Start of RECORDS FOR THIS EXERCISE

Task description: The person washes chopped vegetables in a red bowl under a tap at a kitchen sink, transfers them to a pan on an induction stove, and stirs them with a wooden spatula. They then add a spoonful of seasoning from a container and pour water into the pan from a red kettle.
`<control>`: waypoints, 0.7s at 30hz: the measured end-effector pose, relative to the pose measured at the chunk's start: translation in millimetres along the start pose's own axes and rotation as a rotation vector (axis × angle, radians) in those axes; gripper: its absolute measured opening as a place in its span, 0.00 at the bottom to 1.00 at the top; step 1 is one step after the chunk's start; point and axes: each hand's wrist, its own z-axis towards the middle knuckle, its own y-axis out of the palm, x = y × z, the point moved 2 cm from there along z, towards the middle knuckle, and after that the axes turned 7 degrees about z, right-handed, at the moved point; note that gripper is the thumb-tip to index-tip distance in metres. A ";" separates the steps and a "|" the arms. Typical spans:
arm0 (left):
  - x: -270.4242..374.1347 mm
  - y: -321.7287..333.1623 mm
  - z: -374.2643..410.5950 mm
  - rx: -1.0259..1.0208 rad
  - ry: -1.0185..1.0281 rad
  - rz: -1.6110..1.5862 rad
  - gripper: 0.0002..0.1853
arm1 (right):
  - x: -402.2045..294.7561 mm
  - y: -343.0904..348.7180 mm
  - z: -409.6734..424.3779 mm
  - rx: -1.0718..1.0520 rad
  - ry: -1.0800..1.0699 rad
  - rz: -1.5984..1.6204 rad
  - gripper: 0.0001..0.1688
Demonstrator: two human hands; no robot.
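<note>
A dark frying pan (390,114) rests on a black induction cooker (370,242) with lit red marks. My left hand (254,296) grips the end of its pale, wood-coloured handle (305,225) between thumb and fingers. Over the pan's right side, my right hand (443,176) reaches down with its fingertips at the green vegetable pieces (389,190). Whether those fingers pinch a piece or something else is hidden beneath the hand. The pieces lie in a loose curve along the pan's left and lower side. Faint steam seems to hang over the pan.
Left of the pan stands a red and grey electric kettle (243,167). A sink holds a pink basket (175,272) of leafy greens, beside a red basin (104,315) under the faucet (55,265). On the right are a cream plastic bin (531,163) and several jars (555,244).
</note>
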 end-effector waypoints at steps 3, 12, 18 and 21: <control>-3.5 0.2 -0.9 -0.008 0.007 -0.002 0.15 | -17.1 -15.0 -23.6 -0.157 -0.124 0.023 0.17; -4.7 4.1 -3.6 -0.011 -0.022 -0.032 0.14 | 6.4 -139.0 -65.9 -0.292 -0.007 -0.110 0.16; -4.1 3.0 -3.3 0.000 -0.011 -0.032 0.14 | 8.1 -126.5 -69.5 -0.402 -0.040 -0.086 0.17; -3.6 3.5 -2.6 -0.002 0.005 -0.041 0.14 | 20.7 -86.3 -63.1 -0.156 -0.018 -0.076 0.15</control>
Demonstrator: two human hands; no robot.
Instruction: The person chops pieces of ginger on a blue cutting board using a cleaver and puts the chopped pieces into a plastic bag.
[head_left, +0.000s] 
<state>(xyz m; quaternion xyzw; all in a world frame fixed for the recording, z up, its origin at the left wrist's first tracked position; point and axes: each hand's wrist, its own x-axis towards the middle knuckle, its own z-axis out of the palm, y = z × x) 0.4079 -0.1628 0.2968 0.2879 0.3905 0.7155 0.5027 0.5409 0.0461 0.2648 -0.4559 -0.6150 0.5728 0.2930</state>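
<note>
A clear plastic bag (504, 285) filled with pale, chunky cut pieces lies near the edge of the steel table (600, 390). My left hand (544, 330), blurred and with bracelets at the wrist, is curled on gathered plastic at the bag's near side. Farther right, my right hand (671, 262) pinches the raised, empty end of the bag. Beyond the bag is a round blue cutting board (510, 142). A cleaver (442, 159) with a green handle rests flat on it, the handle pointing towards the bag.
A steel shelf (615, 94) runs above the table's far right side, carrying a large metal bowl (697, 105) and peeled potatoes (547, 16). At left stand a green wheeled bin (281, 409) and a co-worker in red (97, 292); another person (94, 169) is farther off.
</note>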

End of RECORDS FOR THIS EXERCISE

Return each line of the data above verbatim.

**WRITTEN RESPONSE**
Task description: The person washes chopped vegetables in a red bowl under a tap at a kitchen sink, transfers them to a pan on an induction stove, and stirs them with a wooden spatula. They then add a spoonful of seasoning from a container and pour water into the pan from a red kettle.
`<control>`: waypoints, 0.7s at 30hz: the measured end-effector pose, relative to the pose measured at the chunk's start: translation in millimetres along the start pose's own axes and rotation as a rotation vector (axis × angle, radians) in those axes; gripper: its absolute measured opening as a place in its span, 0.00 at the bottom to 1.00 at the top; step 1 is one step after the chunk's start; point and axes: each hand's wrist, its own z-axis towards the middle knuckle, its own y-axis out of the palm, x = y × z, the point moved 2 cm from there along z, towards the middle knuckle, and after that the axes turned 7 degrees about z, right-handed, at the moved point; note that gripper is the thumb-tip to index-tip distance in metres. A ";" separates the steps and a "|" the arms. Typical spans:
arm0 (left):
  - x: -270.4242..374.1347 mm
  - y: -321.7287..333.1623 mm
  - z: -374.2643..410.5950 mm
  - rx: -1.0259..1.0208 rad
  - ry: -1.0185..1.0281 rad
  - rz: -1.6110..1.5862 rad
  - gripper: 0.0002..0.1853
arm1 (right):
  - x: -402.2045..294.7561 mm
  - y: -343.0904..348.7180 mm
  - z: -409.6734..424.3779 mm
  - rx: -1.0718..1.0520 rad
  - ry: -1.0800..1.0699 rad
  - rz: -1.5984..1.6204 rad
  - gripper: 0.0001..0.1688
Demonstrator: two human hands; no robot.
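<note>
A dark frying pan (390,114) rests on a black induction cooker (370,242) with lit red marks. My left hand (254,296) grips the end of its pale, wood-coloured handle (305,225) between thumb and fingers. Over the pan's right side, my right hand (443,176) reaches down with its fingertips at the green vegetable pieces (389,190). Whether those fingers pinch a piece or something else is hidden beneath the hand. The pieces lie in a loose curve along the pan's left and lower side. Faint steam seems to hang over the pan.
Left of the pan stands a red and grey electric kettle (243,167). A sink holds a pink basket (175,272) of leafy greens, beside a red basin (104,315) under the faucet (55,265). On the right are a cream plastic bin (531,163) and several jars (555,244).
</note>
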 end-effector waypoints at steps 3, 12, 18 and 21: <control>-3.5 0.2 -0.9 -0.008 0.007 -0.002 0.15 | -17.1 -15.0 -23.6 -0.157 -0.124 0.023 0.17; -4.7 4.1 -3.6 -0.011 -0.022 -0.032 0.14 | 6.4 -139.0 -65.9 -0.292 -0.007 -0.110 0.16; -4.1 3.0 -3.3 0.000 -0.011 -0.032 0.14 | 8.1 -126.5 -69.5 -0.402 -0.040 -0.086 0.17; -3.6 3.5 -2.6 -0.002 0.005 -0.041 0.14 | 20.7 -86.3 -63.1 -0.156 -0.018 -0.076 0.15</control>
Demonstrator: two human hands; no robot.
Instruction: The person chops pieces of ginger on a blue cutting board using a cleaver and puts the chopped pieces into a plastic bag.
[head_left, +0.000s] 
<state>(xyz m; quaternion xyzw; all in a world frame fixed for the recording, z up, its origin at the left wrist's first tracked position; point and axes: each hand's wrist, its own x-axis towards the middle knuckle, its own z-axis out of the palm, y = z × x) 0.4079 -0.1628 0.2968 0.2879 0.3905 0.7155 0.5027 0.5409 0.0461 0.2648 -0.4559 -0.6150 0.5728 0.2930</state>
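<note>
A clear plastic bag (504, 285) filled with pale, chunky cut pieces lies near the edge of the steel table (600, 390). My left hand (544, 330), blurred and with bracelets at the wrist, is curled on gathered plastic at the bag's near side. Farther right, my right hand (671, 262) pinches the raised, empty end of the bag. Beyond the bag is a round blue cutting board (510, 142). A cleaver (442, 159) with a green handle rests flat on it, the handle pointing towards the bag.
A steel shelf (615, 94) runs above the table's far right side, carrying a large metal bowl (697, 105) and peeled potatoes (547, 16). At left stand a green wheeled bin (281, 409) and a co-worker in red (97, 292); another person (94, 169) is farther off.
</note>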

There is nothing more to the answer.